■ **Your goal**: Nothing but the lines below from the first through the one with "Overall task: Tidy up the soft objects" should appear, printed exactly; please leave pictures out.
[Dataset content]
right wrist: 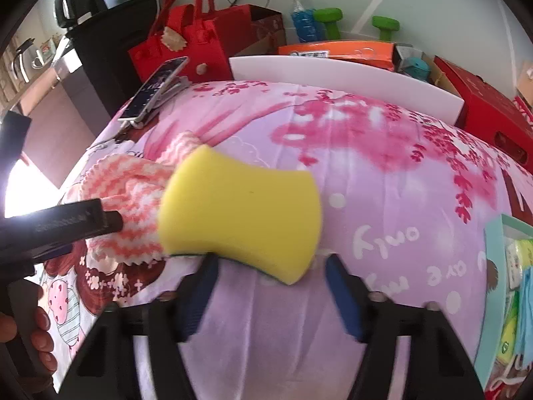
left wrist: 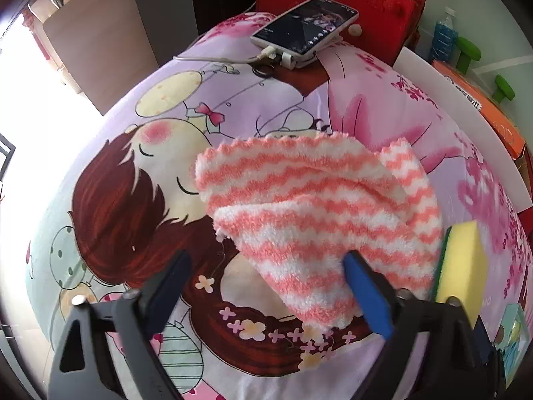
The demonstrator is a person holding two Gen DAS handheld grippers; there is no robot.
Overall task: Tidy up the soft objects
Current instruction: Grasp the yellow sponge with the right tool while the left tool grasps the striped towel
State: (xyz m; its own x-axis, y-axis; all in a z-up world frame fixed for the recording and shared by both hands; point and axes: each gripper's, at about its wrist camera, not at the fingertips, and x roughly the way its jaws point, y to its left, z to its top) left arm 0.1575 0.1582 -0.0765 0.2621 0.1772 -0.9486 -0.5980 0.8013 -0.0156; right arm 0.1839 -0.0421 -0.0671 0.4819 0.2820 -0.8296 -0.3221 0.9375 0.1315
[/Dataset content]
■ **Answer space**:
right wrist: 
left wrist: 
The demonstrator is a person holding two Gen DAS handheld grippers; there is no robot.
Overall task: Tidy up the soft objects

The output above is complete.